The first Neopagan groups to publicly appear, during the 1950s and 60s, were Gerald Gardner’s Bricket Wood coven and Roy Bowers’ Clan of Tubal Cain. They operated as initiatory secret societies. Other individual practitioners and writers such as Paul Huson also claimed inheritance to surviving traditions of witchcraft.

Wicca

During the 20th century, interest in witchcraft in English-speaking and European countries began to increase, inspired particularly by Margaret Murray’s theory of a pan-European witch-cult originally published in 1921, since discredited by further careful historical research. Interest was intensified, however, by Gerald Gardner’s claim in 1954 in Witchcraft Today that a form of witchcraft still existed in England. The truth of Gardner’s claim is now disputed too, with different historians offering evidence for or against the religion’s existence prior to Gardner.

The Wicca that Gardner initially taught was a witchcraft religion having a lot in common with Margaret Murray’s hypothetically posited cult of the 1920s. Indeed, Murray wrote an introduction to Gardner’s Witchcraft Today, in effect putting her stamp of approval on it. Wicca is now practised as a religion of an initiatory secret society nature with positive ethical principles, organised into autonomous covens and led by a High Priesthood. There is also a large “Eclectic Wiccan” movement of individuals and groups who share key Wiccan beliefs but have no initiatory connection or affiliation with traditional Wicca. Wiccan writings and ritual show borrowings from a number of sources including 19th and 20th-century ceremonial magic, the medieval grimoire known as the Key of Solomon, Aleister Crowley’s Ordo Templi Orientis and pre-Christian religions. Both men and women are equally termed “witches.” They practice a form of duotheistic universalism.
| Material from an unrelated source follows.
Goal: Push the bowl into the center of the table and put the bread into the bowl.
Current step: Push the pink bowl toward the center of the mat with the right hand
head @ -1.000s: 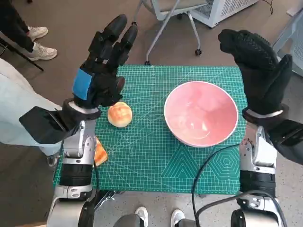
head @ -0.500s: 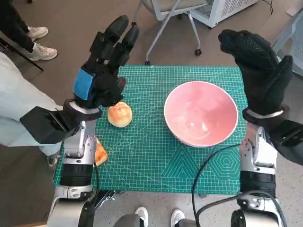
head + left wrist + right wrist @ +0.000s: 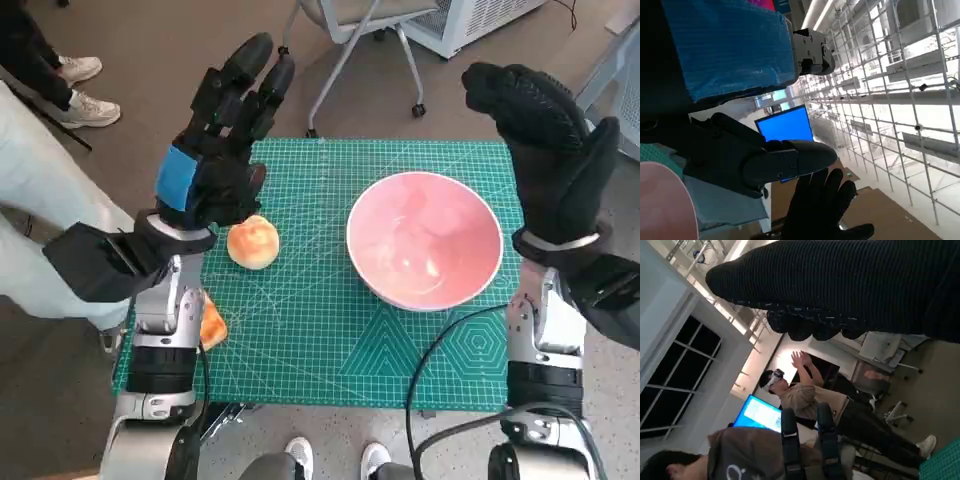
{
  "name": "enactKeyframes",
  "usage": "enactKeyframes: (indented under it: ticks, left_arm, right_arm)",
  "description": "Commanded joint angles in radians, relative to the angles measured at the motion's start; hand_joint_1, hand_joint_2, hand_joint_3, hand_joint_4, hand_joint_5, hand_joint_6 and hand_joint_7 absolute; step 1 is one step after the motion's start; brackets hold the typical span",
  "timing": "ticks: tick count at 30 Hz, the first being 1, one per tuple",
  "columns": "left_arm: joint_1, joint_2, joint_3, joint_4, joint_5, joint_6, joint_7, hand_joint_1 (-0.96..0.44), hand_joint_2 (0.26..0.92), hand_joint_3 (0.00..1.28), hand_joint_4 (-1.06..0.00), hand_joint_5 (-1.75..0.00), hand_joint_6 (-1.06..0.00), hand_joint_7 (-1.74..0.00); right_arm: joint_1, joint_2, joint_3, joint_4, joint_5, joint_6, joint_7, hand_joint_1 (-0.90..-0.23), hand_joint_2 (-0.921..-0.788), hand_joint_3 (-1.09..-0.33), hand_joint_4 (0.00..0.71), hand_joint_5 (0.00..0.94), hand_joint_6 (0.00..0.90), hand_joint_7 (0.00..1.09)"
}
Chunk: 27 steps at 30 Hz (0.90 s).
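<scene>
Bread [image 3: 253, 243] lay on the green-matted bench [image 3: 300, 340], left of the pink bowl [image 3: 424, 252]. Both robot hands, left [image 3: 222, 140] and right [image 3: 545, 140], were raised with fingers extended, holding nothing.

The bowl [image 3: 424, 252] sits on the mat [image 3: 300, 340] that covers the table, over towards the right edge and about midway between the far and near edges. The bread [image 3: 253, 243] lies on the same mat well apart from the bowl, close to the left edge. A second small item [image 3: 212, 322] rests at the left edge nearer the front, partly hidden behind the left forearm. The left hand [image 3: 215, 150] is raised above the far left corner, just behind the bread. The right hand [image 3: 545, 145] is raised above the right edge, beside the bowl's far right side. A cable [image 3: 440, 370] runs across the near right corner.
</scene>
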Motion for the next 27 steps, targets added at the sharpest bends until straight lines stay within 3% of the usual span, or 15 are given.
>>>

Since Gardner’s death in 1964, the Wicca that he claimed he was initiated into has attracted many initiates, becoming the largest of the various witchcraft traditions in the Western world, and has influenced other Neopagan and occult movements.

Stregheria

Stregheria is an Italian witchcraft religion popularised in the 1980s by Raven Grimassi, who claims that it evolved within the ancient Etruscan religion of Italian peasants who worked under the Catholic upper classes.

Modern Stregheria closely resembles Charles Leland’s controversial late-19th-century account of a surviving Italian religion of witchcraft, worshipping the Goddess Diana, her brother Dianus/Lucifer, and their daughter Aradia. Leland’s witches do not see Lucifer as the evil Satan that Christians see, but a benevolent god of the Sun and Moon.
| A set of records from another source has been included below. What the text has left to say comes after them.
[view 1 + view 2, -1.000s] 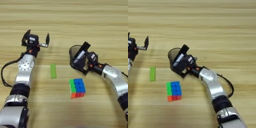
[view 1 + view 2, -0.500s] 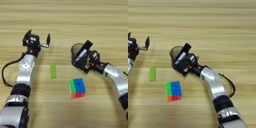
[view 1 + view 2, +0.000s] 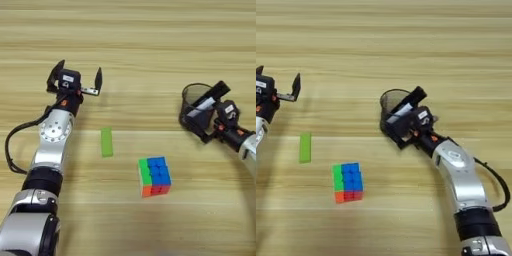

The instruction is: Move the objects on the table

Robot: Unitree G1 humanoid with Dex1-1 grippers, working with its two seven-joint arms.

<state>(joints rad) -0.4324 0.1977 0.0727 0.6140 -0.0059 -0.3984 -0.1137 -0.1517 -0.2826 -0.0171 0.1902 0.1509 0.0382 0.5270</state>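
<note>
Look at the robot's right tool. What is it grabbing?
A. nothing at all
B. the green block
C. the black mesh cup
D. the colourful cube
C. The right tool is closed around the black mesh cup at the right side of the table, while the green block and the colourful cube lie apart from it, touched by nothing.
</note>
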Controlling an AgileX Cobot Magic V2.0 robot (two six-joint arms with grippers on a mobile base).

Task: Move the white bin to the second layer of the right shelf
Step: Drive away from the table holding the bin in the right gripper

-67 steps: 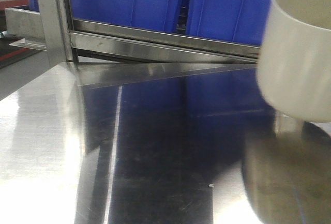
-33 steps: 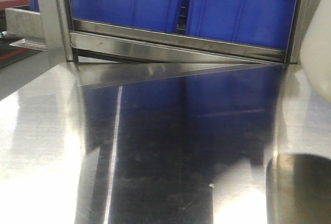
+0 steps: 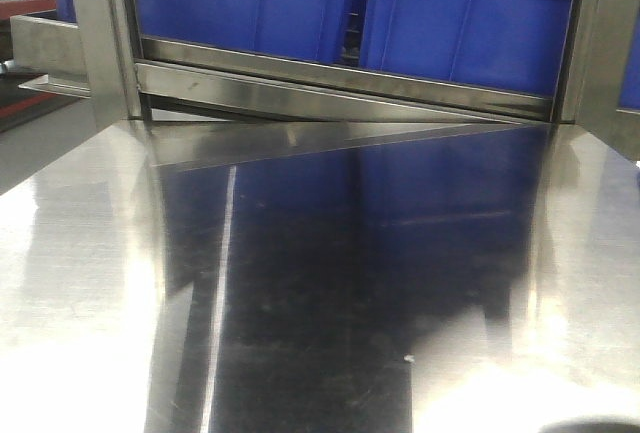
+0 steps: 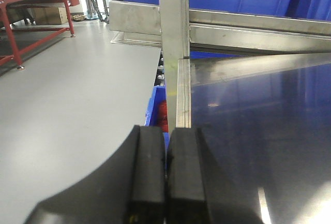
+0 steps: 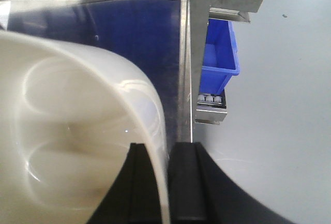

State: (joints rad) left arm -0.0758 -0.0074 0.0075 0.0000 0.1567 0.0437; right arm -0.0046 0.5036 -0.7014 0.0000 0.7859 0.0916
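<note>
Two arms | clamping the white bin [image 5: 67, 131] by its wall with the right gripper [image 5: 161, 182], one finger inside, one outside | holding it over the table [image 5: 139, 32] near the right edge | hovering the left gripper [image 4: 165, 177] at the left edge, fingers pressed together on nothing | facing blue crates [image 3: 250, 3] along the far edge
</note>
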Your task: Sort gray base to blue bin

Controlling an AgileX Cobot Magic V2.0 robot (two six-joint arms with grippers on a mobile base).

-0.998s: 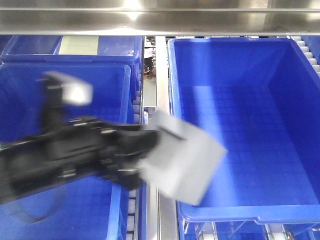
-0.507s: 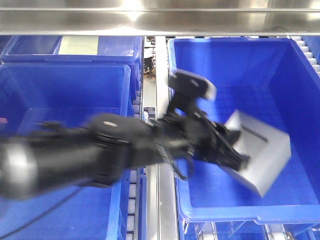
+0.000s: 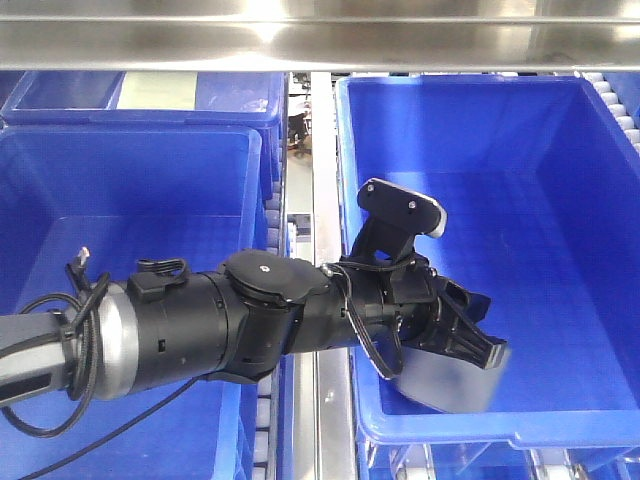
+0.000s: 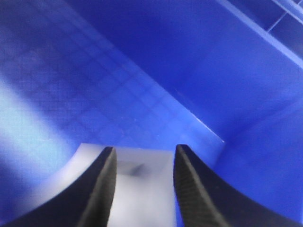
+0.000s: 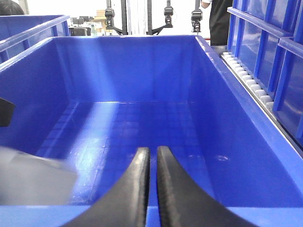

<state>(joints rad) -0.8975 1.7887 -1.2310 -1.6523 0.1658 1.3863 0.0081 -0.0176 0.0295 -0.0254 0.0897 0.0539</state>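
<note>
Blue crates fill my front view under a shiny steel rail, with a strip of white rollers running between them.

I'm seeing the gray base low inside the blue bin, right at its near-left corner, blurred in the front view. The left gripper sits just above it, reaching over the bin's left wall. From the left wrist view the gray base shows between and below the two dark fingers, which stand spread apart; I can't tell for sure whether they touch the block, but it looks loose beneath them, so I call those jaws open. The bin's gridded floor fills everything beyond.

On my right wrist view, the right gripper points into the same blue bin from its near rim, its two fingers almost pressed together with only a thin slit between, holding nothing. The gray base shows as a pale smear at the left edge of that view, against the bin's left wall.

Outward from there, a second crate lies to the left under the black arm, and a loose black cable loops off the arm's silver section.
</note>
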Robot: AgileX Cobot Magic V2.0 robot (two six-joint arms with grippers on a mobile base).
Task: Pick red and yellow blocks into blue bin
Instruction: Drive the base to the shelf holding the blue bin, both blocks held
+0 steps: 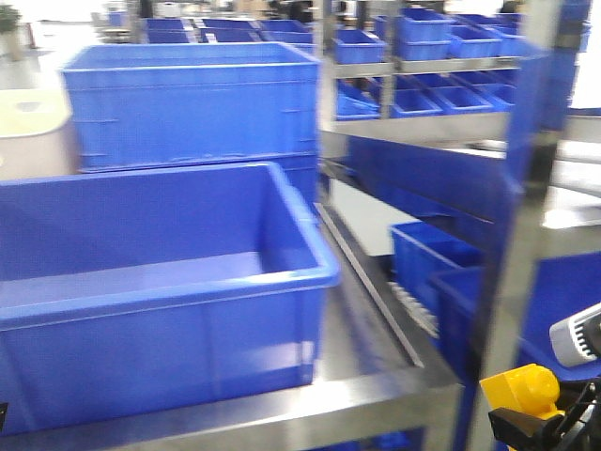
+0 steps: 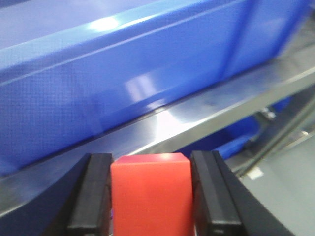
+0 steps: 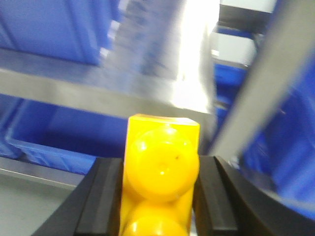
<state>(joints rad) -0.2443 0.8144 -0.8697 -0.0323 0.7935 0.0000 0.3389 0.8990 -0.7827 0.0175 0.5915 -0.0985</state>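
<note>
The left gripper (image 2: 150,209) clamps a smooth, plain red cube (image 2: 150,187) between flat black pads. The right gripper (image 3: 160,201) pinches a glossy yellow brick (image 3: 162,157) with round studs, low beside a grey post. Past them a brushed steel shelf (image 1: 376,371) bears the wide blue bin (image 1: 141,348), thick-rimmed and smooth inside. Behind it stands a taller blue crate (image 1: 188,103).

The front view looks forward over the blue bin (image 1: 160,282) and steel surface (image 1: 376,376). The left wrist view faces that bin's outer wall closely; the right one looks from lower.
</note>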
The ritual format of contemporary Stregheria is roughly similar to that of other Neopagan witchcraft religions such as Wicca. The pentagram is the most common symbol of religious identity. Most followers celebrate a series of eight festivals equivalent to the Wiccan Wheel of the Year, though others follow the ancient Roman festivals. An emphasis is placed on ancestor worship.

Feri Tradition

The Feri Tradition is a modern traditional witchcraft practice founded by Victor Henry Anderson and his wife Cora. It is an ecstatic tradition which places strong emphasis on sensual experience and awareness, including sexual mysticism, which is not limited to heterosexual expression.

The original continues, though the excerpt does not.